● **Task instructions**
Look below for the line that contains "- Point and" and the line that contains "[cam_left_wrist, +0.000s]", then restate both of them and every line in between, exactly. No picture goes in the copy.

● **Material for this task**
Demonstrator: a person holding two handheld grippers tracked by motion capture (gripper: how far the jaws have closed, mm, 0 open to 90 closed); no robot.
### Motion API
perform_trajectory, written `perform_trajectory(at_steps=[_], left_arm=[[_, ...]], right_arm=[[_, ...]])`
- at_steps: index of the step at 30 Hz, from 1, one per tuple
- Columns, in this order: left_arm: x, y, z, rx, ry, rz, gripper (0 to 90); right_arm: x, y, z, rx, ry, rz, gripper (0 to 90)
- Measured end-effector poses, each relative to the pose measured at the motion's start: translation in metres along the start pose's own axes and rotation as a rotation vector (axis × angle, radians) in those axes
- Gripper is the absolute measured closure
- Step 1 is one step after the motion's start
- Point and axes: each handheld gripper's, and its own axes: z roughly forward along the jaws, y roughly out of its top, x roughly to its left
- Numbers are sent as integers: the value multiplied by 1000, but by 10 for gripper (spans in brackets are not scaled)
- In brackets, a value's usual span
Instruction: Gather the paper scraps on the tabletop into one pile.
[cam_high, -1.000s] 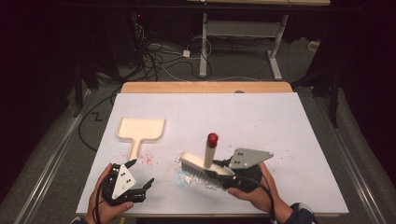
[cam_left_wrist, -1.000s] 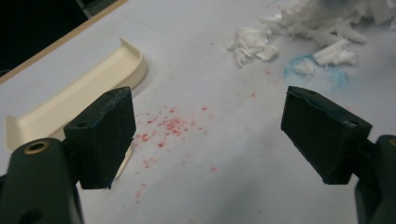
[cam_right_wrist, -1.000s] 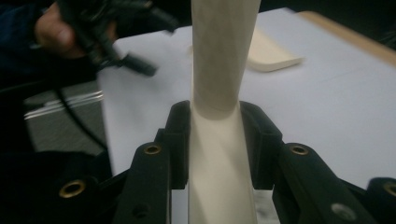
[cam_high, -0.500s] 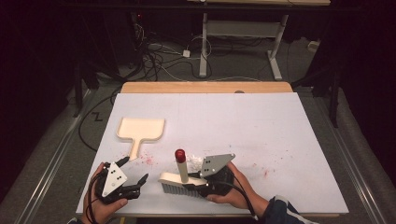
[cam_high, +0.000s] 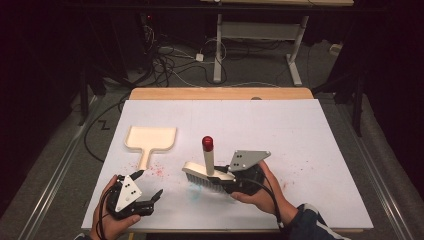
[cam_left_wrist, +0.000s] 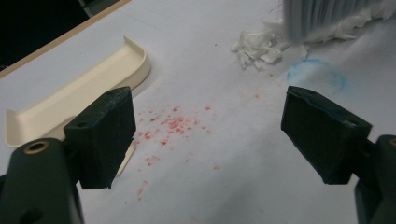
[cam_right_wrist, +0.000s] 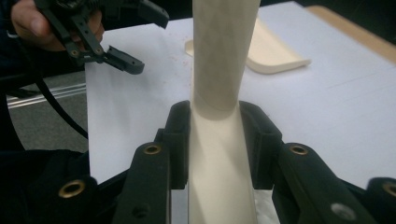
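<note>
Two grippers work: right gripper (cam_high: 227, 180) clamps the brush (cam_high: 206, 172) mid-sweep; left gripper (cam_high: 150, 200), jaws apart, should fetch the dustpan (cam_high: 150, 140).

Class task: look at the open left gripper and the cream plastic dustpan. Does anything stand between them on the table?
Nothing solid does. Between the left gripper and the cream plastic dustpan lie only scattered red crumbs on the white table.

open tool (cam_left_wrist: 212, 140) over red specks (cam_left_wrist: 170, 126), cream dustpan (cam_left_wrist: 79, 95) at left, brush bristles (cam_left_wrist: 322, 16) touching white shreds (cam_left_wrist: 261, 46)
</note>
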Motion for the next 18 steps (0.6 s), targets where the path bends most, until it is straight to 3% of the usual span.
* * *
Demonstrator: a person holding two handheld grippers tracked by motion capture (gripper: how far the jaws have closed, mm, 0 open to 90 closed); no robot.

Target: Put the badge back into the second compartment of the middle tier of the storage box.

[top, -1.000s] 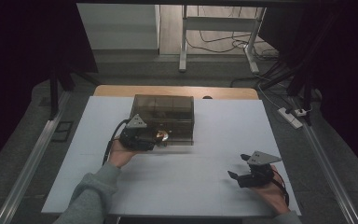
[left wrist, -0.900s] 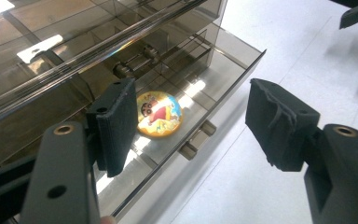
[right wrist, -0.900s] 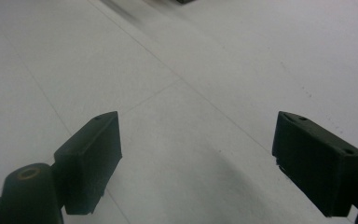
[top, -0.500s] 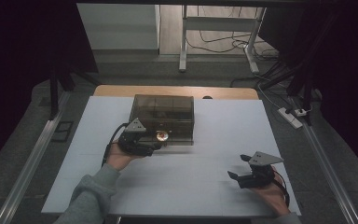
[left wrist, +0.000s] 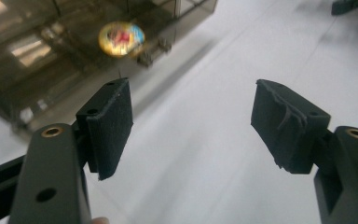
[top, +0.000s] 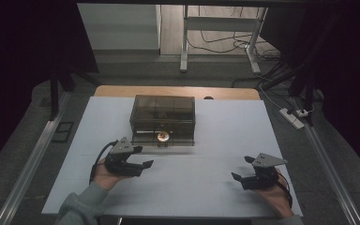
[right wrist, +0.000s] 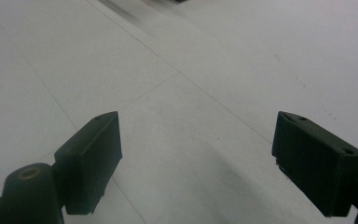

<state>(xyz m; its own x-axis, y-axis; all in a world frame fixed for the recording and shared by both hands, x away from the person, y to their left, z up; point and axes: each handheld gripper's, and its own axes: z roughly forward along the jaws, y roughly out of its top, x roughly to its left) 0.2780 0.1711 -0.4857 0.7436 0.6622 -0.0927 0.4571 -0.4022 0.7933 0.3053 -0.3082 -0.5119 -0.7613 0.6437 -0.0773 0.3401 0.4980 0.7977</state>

● **Output of the exercise**
- Point and axes: each handheld gripper's, and its own axes: z roughly forward along the jaws, y roughly out of its top, x roughly to its left
- Numbers are sent as integers: the value multiplied by 1000, but by 10 for gripper (spans in brackets are not scaled)
- In brackets, a value's usual span
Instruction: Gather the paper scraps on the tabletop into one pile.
[cam_high, -1.000s] 
[cam_left_wrist, -1.000s] 
[cam_right_wrist, -1.000s] 
[cam_high, -0.500s] 
[cam_high, +0.000s] 
[cam_left_wrist, +0.000s] 

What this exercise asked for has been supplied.